WORK INSTRUCTIONS = Would you reproduce exactly the lines below from the one holding "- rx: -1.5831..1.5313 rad" through the one holding "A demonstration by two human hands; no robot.", inclusive, and no others?

THE DATA =

────────────────────────────────────────

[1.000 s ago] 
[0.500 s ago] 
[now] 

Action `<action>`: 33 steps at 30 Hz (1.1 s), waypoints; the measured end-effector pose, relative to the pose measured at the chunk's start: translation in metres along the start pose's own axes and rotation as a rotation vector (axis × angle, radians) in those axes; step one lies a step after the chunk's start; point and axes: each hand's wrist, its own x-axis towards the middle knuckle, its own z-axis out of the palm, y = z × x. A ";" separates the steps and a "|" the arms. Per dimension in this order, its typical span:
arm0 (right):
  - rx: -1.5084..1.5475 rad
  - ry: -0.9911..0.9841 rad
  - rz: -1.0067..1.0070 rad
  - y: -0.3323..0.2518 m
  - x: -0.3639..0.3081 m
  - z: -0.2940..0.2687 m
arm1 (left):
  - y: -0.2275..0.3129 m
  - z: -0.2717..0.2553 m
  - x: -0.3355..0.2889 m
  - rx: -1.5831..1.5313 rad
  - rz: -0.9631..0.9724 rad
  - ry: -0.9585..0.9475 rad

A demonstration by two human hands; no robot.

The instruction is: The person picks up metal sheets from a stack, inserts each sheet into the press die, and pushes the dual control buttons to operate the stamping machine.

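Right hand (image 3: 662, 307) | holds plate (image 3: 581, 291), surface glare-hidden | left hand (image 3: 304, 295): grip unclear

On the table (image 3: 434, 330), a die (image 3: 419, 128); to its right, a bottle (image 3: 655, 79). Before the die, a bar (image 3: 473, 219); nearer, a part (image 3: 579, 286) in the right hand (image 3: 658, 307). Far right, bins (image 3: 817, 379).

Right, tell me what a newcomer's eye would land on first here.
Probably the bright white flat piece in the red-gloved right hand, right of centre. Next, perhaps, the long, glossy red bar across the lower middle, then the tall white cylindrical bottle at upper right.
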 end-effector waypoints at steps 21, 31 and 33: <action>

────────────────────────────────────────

ANSWER =
  - rx: -1.5831..1.5313 rad
  - rz: -0.9631..0.9724 rad
  - ry: -0.9585..0.9475 rad

A demonstration by two human hands; no robot.

This output is complete as it stands.